» **Exercise goal**
Look through the records below and copy each line that includes the word "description".
Source material Block Start
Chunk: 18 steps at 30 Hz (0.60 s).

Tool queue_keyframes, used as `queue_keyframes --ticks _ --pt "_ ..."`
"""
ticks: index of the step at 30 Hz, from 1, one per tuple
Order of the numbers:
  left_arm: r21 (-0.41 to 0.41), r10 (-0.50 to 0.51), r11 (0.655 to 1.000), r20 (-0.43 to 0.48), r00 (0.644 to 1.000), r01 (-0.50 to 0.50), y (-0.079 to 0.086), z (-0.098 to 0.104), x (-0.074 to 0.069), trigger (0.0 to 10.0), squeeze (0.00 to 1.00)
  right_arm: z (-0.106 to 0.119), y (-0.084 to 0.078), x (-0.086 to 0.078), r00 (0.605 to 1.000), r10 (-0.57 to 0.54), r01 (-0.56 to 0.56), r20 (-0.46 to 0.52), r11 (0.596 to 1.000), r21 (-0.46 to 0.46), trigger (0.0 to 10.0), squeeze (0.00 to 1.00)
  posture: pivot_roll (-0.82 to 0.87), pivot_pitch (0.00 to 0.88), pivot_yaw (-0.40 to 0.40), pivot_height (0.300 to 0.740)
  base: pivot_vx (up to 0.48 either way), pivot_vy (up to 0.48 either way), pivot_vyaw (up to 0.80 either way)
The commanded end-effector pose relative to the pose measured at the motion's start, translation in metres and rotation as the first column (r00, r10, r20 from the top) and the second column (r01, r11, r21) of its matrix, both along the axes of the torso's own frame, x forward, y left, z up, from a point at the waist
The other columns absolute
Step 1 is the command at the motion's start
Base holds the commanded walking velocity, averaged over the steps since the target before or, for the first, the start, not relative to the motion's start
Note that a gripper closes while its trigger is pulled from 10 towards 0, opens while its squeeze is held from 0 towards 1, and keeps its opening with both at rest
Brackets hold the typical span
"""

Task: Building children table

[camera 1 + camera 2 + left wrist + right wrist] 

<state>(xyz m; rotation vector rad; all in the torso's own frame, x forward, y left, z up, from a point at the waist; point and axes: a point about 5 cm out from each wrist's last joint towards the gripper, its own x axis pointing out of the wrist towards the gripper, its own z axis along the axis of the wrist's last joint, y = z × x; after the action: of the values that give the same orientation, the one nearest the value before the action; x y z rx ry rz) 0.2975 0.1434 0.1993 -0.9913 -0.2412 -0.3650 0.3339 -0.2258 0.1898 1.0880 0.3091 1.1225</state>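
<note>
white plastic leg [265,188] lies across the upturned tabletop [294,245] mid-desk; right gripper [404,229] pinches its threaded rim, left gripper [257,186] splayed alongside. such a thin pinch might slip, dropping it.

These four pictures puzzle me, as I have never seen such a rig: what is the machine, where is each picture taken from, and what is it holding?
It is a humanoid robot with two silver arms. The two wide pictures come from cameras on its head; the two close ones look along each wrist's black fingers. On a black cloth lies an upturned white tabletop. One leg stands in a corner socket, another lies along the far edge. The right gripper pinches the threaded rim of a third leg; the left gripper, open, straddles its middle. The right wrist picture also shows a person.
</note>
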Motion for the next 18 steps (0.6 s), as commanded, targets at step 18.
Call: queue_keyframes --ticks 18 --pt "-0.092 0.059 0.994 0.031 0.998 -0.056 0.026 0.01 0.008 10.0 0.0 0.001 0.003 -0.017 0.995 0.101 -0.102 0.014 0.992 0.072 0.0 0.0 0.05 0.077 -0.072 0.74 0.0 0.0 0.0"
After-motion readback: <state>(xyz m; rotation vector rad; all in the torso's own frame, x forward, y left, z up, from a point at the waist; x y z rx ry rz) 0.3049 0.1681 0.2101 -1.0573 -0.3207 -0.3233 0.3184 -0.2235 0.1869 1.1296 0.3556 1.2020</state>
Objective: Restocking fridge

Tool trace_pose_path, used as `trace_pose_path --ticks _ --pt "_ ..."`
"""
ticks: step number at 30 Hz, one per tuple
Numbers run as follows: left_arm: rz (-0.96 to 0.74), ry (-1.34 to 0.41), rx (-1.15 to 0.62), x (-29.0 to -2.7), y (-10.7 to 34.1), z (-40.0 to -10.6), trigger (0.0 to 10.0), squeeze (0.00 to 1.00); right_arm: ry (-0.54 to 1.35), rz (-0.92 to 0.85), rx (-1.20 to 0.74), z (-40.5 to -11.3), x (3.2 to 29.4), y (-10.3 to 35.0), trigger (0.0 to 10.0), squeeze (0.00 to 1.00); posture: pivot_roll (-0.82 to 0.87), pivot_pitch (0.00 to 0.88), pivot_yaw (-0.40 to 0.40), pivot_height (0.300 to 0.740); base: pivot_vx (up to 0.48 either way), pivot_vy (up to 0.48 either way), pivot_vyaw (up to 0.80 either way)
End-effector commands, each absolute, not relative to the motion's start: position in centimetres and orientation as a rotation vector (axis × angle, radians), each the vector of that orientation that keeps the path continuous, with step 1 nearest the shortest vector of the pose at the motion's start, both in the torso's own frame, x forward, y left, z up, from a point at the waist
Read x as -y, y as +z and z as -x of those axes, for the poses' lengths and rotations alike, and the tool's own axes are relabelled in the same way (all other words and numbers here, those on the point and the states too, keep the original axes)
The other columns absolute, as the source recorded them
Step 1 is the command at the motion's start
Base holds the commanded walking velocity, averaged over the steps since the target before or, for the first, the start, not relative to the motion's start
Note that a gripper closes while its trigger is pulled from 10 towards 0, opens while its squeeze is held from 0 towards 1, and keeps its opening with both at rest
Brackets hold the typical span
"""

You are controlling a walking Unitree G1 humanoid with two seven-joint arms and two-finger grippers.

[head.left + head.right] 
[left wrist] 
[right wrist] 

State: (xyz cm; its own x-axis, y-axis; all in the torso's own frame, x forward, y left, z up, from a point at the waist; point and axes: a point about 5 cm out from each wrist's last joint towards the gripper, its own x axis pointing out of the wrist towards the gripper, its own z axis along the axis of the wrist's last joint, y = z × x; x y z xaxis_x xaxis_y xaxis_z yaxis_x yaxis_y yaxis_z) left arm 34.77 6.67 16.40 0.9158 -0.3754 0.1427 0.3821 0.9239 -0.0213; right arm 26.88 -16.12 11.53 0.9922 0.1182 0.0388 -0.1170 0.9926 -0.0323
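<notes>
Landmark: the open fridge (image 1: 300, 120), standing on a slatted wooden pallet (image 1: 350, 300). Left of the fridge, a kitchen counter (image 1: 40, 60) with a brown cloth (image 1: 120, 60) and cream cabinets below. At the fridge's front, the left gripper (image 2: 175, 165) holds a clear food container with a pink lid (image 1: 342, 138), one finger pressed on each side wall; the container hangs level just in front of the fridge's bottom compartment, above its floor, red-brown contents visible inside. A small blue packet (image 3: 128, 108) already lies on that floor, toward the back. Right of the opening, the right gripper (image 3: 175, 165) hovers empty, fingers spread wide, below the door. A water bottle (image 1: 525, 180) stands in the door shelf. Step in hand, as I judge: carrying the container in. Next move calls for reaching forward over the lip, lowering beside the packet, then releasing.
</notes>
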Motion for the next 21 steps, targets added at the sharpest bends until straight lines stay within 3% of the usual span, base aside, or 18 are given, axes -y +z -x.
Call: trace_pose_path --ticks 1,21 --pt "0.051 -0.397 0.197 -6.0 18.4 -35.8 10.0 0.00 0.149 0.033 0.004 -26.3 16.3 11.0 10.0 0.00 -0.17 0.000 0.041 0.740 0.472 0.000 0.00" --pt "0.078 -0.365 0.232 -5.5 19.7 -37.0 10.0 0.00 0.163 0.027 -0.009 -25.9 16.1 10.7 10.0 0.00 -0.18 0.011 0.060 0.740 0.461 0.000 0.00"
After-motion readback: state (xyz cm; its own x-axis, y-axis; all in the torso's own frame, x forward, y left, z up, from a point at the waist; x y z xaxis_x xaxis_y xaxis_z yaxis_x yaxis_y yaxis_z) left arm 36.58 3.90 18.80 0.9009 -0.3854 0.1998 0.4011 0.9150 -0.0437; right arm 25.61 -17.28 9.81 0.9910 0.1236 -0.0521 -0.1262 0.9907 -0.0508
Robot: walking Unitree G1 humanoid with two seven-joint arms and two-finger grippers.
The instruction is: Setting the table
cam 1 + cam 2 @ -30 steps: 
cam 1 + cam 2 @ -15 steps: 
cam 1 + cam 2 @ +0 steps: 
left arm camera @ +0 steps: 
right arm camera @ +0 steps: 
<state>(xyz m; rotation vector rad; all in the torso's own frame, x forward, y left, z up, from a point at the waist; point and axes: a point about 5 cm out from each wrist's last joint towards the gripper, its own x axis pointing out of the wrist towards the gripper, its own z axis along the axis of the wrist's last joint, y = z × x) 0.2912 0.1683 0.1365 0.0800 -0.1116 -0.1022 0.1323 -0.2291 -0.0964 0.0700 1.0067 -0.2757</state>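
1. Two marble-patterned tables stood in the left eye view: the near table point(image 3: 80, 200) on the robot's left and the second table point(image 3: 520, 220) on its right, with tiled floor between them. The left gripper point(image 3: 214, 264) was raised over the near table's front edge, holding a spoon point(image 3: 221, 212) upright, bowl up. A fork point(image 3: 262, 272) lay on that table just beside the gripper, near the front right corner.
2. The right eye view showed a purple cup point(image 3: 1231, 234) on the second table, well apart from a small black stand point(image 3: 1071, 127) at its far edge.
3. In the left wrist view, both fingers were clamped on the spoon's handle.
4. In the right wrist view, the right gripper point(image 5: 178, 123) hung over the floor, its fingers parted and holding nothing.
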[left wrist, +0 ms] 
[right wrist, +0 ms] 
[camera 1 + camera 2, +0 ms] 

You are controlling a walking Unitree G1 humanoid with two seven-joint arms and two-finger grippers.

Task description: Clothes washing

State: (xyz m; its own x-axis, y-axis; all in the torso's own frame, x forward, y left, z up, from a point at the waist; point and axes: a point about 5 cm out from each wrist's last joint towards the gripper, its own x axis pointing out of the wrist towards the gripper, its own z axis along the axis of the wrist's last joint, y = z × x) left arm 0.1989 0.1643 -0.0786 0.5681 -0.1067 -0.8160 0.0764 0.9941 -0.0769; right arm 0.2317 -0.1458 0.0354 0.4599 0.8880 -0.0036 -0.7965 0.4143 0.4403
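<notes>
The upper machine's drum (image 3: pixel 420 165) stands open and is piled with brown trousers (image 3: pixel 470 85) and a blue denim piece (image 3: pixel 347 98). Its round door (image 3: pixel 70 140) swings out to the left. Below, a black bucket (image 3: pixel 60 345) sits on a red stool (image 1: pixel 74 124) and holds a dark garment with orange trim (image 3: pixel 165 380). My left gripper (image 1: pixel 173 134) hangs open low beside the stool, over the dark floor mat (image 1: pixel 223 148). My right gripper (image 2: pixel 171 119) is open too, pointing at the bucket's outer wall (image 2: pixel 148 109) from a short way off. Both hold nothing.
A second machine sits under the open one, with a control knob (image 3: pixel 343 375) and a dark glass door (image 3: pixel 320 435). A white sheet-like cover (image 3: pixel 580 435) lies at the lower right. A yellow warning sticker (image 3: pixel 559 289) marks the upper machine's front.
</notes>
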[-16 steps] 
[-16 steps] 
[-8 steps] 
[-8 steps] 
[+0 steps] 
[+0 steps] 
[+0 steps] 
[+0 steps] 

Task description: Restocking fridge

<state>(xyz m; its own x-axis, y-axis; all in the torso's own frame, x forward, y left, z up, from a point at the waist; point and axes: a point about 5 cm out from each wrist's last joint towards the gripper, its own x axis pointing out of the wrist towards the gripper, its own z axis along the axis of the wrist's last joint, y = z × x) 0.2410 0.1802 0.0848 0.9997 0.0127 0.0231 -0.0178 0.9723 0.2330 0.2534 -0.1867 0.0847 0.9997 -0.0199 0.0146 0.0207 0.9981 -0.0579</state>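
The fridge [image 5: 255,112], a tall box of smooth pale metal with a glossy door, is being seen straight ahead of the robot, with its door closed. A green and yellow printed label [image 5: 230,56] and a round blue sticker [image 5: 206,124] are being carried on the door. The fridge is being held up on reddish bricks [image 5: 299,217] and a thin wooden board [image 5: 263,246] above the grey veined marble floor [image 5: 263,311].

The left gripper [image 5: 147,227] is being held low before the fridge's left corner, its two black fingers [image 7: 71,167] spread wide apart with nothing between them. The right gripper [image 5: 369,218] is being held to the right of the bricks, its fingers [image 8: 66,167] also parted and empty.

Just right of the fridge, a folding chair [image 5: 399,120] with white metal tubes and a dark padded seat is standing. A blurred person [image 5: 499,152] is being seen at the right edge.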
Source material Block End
» **Your solution**
Task description: Clothes washing
Task description: Restocking fridge

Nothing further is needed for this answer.